Work order: Within the lines below, the span from the line with "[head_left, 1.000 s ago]" to the line with "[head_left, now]", both ends included, is to be reproduced exactly, with pictures omitted.

[Supplied material — start]

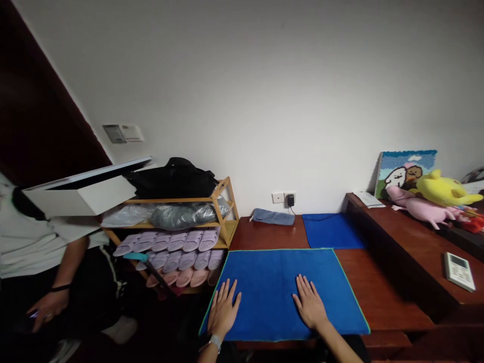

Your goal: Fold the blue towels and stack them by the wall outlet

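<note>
A blue cloth [272, 287] with a green edge lies spread out on the reddish-brown wooden table [381, 282]. On its left part rests my left hand [224, 308], palm down with the fingers stretched out and a watch on the wrist. My right hand [310, 303] lies flat on the right half, fingers slightly spread. Neither hand holds anything. Behind the cloth, a folded grey-blue cloth [273, 217] sits near the wall, and a second blue cloth [333, 230] lies at the back right.
Left of the table stands a wooden rack [227, 222] with slippers [177, 241] and a black bag [176, 179]. A seated person [45, 262] is at far left beside a white box [86, 194]. Plush toys [440, 189] and a white device [459, 271] occupy the raised right surface.
</note>
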The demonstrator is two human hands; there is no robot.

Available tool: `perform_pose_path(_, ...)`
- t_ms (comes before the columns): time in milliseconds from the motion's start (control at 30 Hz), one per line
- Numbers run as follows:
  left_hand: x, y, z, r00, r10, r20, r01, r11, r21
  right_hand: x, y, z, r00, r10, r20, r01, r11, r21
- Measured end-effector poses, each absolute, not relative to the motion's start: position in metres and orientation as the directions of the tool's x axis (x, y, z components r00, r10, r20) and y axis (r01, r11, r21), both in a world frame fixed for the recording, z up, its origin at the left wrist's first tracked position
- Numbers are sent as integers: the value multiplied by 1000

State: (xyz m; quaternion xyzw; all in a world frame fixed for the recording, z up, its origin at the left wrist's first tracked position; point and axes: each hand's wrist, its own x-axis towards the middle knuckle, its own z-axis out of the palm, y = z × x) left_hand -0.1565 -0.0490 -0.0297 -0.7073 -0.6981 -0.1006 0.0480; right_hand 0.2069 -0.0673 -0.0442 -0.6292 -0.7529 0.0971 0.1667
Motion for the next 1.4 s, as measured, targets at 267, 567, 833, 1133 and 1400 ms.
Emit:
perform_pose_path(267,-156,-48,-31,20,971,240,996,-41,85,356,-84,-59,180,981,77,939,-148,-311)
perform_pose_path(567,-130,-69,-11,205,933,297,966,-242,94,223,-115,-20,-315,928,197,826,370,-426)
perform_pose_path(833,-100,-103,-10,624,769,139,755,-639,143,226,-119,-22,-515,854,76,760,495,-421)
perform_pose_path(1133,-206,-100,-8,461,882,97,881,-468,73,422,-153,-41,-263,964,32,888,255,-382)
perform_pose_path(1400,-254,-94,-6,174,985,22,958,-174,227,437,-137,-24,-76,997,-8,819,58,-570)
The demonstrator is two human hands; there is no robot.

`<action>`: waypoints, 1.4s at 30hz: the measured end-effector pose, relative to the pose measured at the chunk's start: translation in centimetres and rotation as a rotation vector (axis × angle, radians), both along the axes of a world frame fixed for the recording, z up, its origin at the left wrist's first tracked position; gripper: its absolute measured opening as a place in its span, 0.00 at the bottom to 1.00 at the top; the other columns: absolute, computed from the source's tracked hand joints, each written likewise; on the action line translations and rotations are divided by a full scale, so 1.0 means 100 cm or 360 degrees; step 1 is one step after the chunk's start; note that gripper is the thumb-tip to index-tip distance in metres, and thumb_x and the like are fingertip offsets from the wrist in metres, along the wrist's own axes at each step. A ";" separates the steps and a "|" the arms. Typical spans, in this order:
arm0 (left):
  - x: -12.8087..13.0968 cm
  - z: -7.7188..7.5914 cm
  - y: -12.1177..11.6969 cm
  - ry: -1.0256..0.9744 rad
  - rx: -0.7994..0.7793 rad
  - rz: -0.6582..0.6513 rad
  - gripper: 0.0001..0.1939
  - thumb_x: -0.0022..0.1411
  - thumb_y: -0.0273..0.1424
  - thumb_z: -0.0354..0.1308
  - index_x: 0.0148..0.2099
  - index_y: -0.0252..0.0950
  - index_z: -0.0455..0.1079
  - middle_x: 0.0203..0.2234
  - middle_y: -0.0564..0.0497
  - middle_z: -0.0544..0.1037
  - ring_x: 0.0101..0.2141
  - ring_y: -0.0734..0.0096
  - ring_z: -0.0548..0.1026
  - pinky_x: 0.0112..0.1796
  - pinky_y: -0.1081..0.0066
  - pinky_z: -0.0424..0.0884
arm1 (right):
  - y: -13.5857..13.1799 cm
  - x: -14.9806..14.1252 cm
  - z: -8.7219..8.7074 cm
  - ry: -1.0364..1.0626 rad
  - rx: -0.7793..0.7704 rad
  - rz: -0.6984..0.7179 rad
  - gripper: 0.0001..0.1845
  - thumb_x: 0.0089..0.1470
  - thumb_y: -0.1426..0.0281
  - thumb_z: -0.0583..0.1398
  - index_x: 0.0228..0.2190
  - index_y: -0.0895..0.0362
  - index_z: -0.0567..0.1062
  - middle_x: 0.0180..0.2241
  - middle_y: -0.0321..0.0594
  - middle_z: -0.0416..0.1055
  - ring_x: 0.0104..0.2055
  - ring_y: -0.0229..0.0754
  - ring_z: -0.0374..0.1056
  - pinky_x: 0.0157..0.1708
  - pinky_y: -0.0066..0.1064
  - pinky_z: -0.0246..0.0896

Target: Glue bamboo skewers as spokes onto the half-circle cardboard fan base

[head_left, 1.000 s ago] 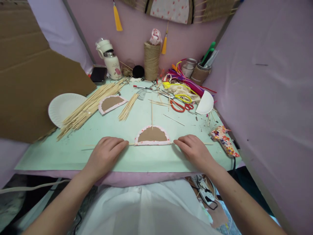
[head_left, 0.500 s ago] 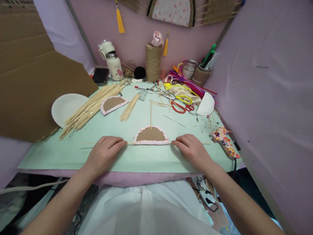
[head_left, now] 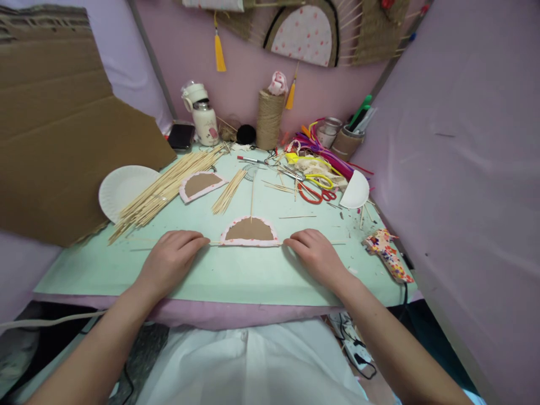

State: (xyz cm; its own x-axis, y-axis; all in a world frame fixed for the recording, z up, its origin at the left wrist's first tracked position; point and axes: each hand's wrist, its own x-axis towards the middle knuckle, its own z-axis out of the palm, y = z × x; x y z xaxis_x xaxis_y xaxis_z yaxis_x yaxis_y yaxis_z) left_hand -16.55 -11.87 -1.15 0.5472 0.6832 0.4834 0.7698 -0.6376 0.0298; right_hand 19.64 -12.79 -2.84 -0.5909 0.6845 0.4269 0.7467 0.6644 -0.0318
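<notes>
A brown cardboard half-disc with a pink floral border (head_left: 250, 231) lies on the mint green table top (head_left: 236, 275). A thin bamboo skewer (head_left: 211, 243) runs along its straight lower edge, and another skewer (head_left: 252, 197) points up from its top. My left hand (head_left: 170, 260) rests palm down at the left, its fingers together and pressing the skewer's left part. My right hand (head_left: 315, 256) does the same on the skewer's right part.
A pile of bamboo skewers (head_left: 162, 189), a white paper plate (head_left: 116, 188), a second bordered half-disc (head_left: 201, 184) and a smaller skewer bundle (head_left: 229, 191) lie at the left. Scissors (head_left: 314, 185), pipe cleaners (head_left: 324, 151), a twine spool (head_left: 269, 119), a bottle (head_left: 205, 115) and a glue gun (head_left: 388, 254) crowd the back and right.
The camera tilted up and shifted slightly, so the scene sits lower and left. Both hands stay pressed on the skewer beside the half-disc.
</notes>
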 end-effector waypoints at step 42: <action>0.000 -0.002 0.004 -0.0075 -0.0081 0.0000 0.14 0.70 0.30 0.46 0.44 0.39 0.75 0.38 0.48 0.82 0.39 0.65 0.77 0.42 0.64 0.68 | 0.008 -0.001 0.003 -0.0018 -0.0023 0.0105 0.18 0.63 0.80 0.51 0.47 0.57 0.76 0.37 0.45 0.72 0.39 0.42 0.62 0.36 0.32 0.59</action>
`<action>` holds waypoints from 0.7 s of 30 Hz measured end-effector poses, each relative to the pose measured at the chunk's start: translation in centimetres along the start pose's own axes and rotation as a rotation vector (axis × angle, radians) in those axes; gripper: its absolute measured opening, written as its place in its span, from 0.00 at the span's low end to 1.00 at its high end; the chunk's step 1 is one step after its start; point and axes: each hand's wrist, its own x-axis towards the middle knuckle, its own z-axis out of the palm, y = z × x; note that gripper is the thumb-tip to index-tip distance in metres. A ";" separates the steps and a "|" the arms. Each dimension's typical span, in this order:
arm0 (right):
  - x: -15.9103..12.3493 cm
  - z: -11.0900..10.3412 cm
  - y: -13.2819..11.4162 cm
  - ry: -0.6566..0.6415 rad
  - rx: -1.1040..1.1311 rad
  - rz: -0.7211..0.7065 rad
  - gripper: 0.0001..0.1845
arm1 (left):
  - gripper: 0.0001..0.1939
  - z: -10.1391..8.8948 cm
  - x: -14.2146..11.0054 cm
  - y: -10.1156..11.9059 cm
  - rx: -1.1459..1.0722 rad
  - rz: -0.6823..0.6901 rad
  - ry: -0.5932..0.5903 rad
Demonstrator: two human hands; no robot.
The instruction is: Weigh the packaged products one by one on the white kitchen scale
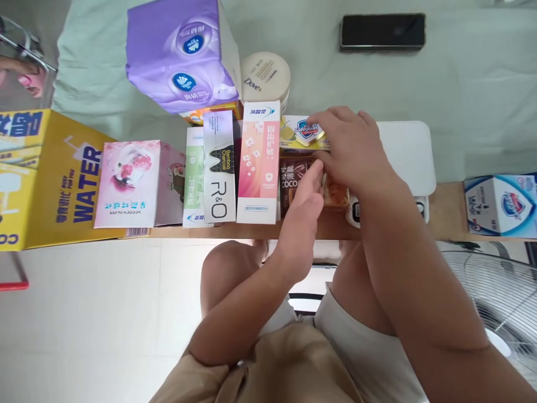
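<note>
My left hand (302,208) lies with fingers stretched flat against the side of a brown cocoa wafer packet (293,178) on the wooden ledge. My right hand (351,148) reaches over from the right, its fingers curled down on a yellow Safeguard soap box (297,132) and covering an orange snack packet (337,195). Left of them stand a pink toothpaste box (259,162), a black-and-white R&O box (218,167) and a green box (192,179).
A purple tissue pack (181,53) and a Dove jar (265,75) sit behind the boxes. A pink box (127,183) and a yellow water carton (39,179) are at left, a white scale (410,151), a black phone (382,32) and a blue-white box (501,205) at right. A fan (499,296) stands low right.
</note>
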 end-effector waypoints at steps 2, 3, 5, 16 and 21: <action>-0.2 -0.6 0.0 -0.002 -0.005 -0.002 0.26 | 0.33 0.1 0.1 0.0 0.005 -0.002 0.009; -0.4 -0.9 0.1 0.019 -0.002 -0.002 0.25 | 0.34 0.2 0.1 0.2 0.005 0.000 0.017; -1.3 -1.7 0.4 0.111 0.022 0.000 0.24 | 0.36 0.6 0.1 0.9 -0.026 0.003 0.051; -10.9 -3.4 6.9 0.428 0.132 -0.006 0.22 | 0.32 4.2 3.7 1.8 -0.089 -0.051 0.083; -12.5 -3.1 9.7 0.394 0.100 0.054 0.23 | 0.34 7.0 5.7 -0.2 0.086 0.027 0.058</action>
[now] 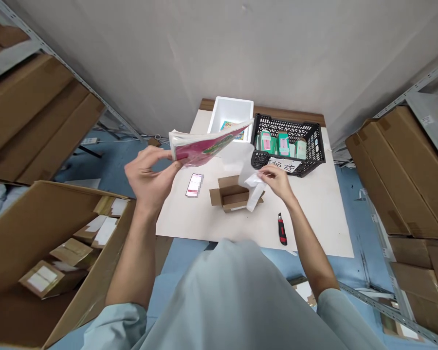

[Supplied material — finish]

Task answer:
[head_left, 1.000 s ago] 
[head_left, 0.500 s ago] 
[head_left, now] 

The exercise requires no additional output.